WHAT TO WORK ON:
Retype, exactly and completely, the listing that comes next, skipping its images.

SUPPLIED MATERIAL:

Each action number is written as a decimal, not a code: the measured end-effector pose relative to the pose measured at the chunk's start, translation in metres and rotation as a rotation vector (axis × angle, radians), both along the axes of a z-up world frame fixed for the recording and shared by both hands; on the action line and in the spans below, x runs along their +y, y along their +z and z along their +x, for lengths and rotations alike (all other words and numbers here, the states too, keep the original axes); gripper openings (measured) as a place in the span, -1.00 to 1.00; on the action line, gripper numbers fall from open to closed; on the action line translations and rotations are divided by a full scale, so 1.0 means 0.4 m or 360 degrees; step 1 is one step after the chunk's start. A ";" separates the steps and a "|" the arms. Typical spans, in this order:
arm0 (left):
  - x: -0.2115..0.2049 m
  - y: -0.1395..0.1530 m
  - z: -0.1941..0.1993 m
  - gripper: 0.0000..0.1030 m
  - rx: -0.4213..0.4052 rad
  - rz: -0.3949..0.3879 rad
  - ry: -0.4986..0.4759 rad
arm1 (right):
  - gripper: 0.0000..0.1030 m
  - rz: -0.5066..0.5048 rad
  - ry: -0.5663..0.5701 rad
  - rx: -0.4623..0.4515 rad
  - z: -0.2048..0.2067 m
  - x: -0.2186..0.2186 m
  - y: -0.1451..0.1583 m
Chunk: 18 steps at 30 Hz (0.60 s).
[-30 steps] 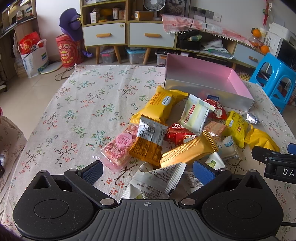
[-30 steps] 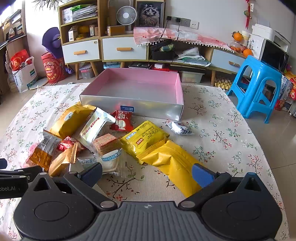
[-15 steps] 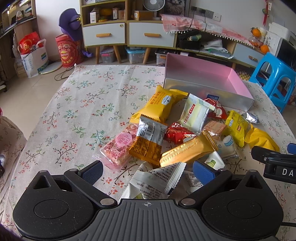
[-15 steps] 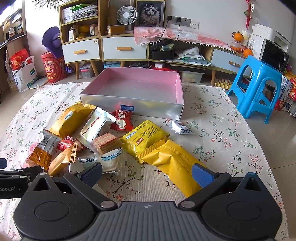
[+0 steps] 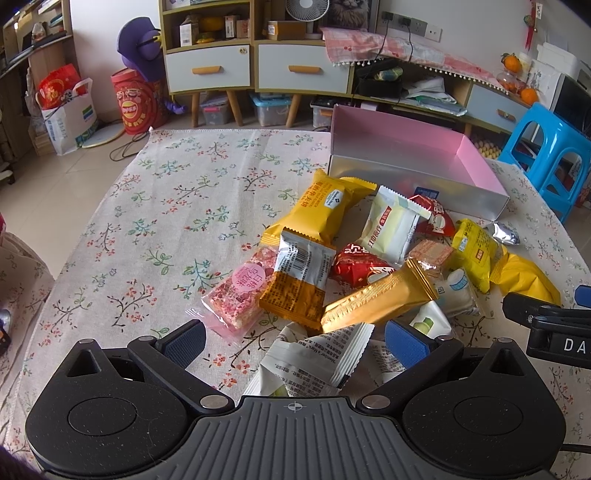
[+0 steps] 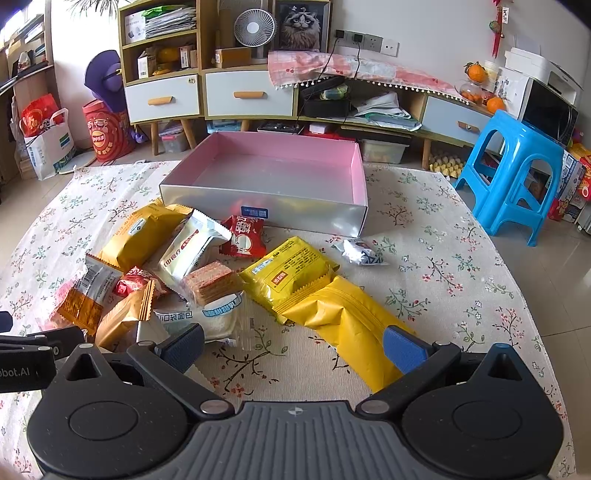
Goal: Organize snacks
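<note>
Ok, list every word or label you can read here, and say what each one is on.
"DA", cut off by the frame edge: right gripper.
"bot.AI", start cut off: left gripper.
"Member's Mark": round label on the long yellow packet.
Other snack wrappers carry Chinese characters and fine print, too small to read reliably.

Home living room: drawer cabinet, desk fan, cat portrait, blue plastic stool, floral tablecloth.
</note>
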<state>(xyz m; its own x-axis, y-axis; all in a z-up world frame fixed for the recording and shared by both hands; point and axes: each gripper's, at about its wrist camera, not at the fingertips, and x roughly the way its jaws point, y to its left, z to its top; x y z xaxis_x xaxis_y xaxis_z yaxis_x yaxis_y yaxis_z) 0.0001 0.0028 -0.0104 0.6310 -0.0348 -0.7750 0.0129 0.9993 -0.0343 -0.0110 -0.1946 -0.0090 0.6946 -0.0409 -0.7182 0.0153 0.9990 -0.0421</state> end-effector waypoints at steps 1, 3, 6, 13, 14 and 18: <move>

RESPONSE TO THIS EXERCISE:
Each action number is written as a decimal, not a code: the measured end-effector pose relative to the pose measured at the chunk's start, translation in metres and rotation as a rotation vector (axis × angle, radians), both along the axes of a z-up world frame fixed for the recording and shared by both hands; on the action line and in the spans below, x runs along their +y, y along their +z and z along their +x, for lengths and rotations alike (all other words and numbers here, the states too, keep the original axes); gripper openings (measured) as a place in the span, -1.00 to 1.00; on the action line, gripper numbers fall from open to closed; on the action line translations and rotations are divided by a full scale, so 1.0 means 0.4 m or 360 degrees; step 1 is one step after the chunk's start. A ";" separates the steps and a "|" the arms. Typical spans, in this order:
arm0 (left):
  - x: -0.2115..0.2049 m
  - y: -0.1395..0.1530 m
  - z: -0.1941..0.1993 m
  - gripper: 0.0000..0.1030 m
  - rx: -0.4213..0.4052 rad
  - rz: -0.3949..0.3879 rad
  - ry: -0.4986..0.4759 rad
arm1 (right):
  - gripper: 0.0000..0.1030 m
  - rz: -0.5066..0.5048 rad
  - ry: -0.5663..0.5701 rad
  - rx: -0.4623..0.4515 rad
  - z: -0.2048..0.2067 m
  - x: -0.2186..0.2186 m
  - y: -0.1451..0.1583 m
Chunk: 18 steps at 30 Hz (0.60 s).
[-30 steps] 
[-30 steps] 
[-15 steps] 
[-15 steps] 
[+0 steps] 
[+0 steps] 
Goal: Organize snacks
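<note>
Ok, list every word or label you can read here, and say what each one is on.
"DA", cut off by the frame edge: right gripper.
"bot.AI", start cut off: left gripper.
"Member's Mark": round label on the long yellow packet.
Other snack wrappers carry Chinese characters and fine print, too small to read reliably.

Home living room: drawer cabinet, desk fan, cat portrait, blue plastic stool, floral tablecloth.
</note>
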<state>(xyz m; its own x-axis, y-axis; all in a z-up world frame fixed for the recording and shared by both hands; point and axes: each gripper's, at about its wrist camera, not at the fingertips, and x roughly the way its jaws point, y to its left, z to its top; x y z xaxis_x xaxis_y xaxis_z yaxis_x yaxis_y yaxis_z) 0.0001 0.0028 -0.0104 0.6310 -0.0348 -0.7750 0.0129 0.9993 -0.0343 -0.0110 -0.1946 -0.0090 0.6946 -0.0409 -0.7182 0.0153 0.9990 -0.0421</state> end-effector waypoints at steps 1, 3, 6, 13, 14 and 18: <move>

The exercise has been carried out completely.